— Work required —
The expected answer is the data below, retyped exactly.
------------------------------
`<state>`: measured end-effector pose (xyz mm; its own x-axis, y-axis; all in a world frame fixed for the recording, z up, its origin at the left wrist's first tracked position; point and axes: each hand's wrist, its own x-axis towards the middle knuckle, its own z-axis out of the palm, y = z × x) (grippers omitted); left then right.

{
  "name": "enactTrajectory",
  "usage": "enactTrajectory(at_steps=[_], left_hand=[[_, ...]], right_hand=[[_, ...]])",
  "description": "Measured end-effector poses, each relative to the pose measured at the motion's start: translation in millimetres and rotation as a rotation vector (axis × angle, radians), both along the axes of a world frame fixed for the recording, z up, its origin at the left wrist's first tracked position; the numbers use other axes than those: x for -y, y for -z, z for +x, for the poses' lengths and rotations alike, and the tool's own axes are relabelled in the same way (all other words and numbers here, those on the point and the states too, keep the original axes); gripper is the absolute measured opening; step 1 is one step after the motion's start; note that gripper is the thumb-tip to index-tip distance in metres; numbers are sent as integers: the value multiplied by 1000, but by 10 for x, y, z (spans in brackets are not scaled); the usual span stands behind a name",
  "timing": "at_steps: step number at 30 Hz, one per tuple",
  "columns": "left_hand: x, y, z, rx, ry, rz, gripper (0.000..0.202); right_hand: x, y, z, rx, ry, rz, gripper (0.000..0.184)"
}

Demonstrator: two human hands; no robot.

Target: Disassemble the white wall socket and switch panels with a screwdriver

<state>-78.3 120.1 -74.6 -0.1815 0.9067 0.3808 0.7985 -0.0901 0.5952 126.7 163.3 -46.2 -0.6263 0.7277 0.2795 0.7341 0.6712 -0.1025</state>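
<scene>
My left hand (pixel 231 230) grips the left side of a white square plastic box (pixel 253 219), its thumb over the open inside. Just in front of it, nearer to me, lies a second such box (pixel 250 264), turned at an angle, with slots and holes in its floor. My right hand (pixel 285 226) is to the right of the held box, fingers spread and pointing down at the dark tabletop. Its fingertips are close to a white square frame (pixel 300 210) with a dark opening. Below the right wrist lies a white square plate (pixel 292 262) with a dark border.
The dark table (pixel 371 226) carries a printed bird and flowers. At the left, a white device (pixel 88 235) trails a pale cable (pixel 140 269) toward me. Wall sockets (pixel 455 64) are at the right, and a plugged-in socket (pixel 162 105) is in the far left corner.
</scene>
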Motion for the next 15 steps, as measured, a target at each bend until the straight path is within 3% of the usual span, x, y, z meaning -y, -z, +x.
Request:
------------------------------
— Result of the task —
`<state>`: measured end-effector pose (xyz mm; its own x-axis, y-axis; all in a world frame fixed for the recording, z up, its origin at the left wrist's first tracked position; point and axes: each hand's wrist, its own x-axis towards the middle knuckle, its own z-axis out of the palm, y = z × x) (grippers omitted); left then right.

{
  "name": "enactTrajectory",
  "usage": "enactTrajectory(at_steps=[_], left_hand=[[_, ...]], right_hand=[[_, ...]])",
  "description": "Measured end-effector poses, each relative to the pose measured at the motion's start: translation in millimetres and rotation as a rotation vector (axis × angle, radians), both along the axes of a world frame fixed for the recording, z up, its origin at the left wrist's first tracked position; the numbers use other axes than those: x for -y, y for -z, z for +x, for the poses' lengths and rotations alike, and the tool's own axes are relabelled in the same way (all other words and numbers here, those on the point and the states too, keep the original axes); gripper is the absolute measured opening; step 1 is one step after the motion's start; note that gripper is the thumb-tip to index-tip distance in metres; numbers are sent as integers: the value multiplied by 1000, but by 10 for x, y, z (spans in brackets are not scaled); the usual span stands behind a name",
  "timing": "at_steps: step number at 30 Hz, one per tuple",
  "columns": "left_hand: x, y, z, rx, ry, rz, gripper (0.000..0.202); right_hand: x, y, z, rx, ry, rz, gripper (0.000..0.184)"
}

Demonstrator: two human hands; no robot.

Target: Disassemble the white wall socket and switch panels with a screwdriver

<state>-78.3 120.1 -74.6 -0.1815 0.9067 0.3808 0.7985 -0.0901 0.5952 126.7 163.3 -46.2 -0.6263 0.7277 0.2795 0.7341 0.6712 -0.1025</state>
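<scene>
My left hand (pixel 231 230) grips the left side of a white square plastic box (pixel 253 219), its thumb over the open inside. Just in front of it, nearer to me, lies a second such box (pixel 250 264), turned at an angle, with slots and holes in its floor. My right hand (pixel 285 226) is to the right of the held box, fingers spread and pointing down at the dark tabletop. Its fingertips are close to a white square frame (pixel 300 210) with a dark opening. Below the right wrist lies a white square plate (pixel 292 262) with a dark border.
The dark table (pixel 371 226) carries a printed bird and flowers. At the left, a white device (pixel 88 235) trails a pale cable (pixel 140 269) toward me. Wall sockets (pixel 455 64) are at the right, and a plugged-in socket (pixel 162 105) is in the far left corner.
</scene>
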Motion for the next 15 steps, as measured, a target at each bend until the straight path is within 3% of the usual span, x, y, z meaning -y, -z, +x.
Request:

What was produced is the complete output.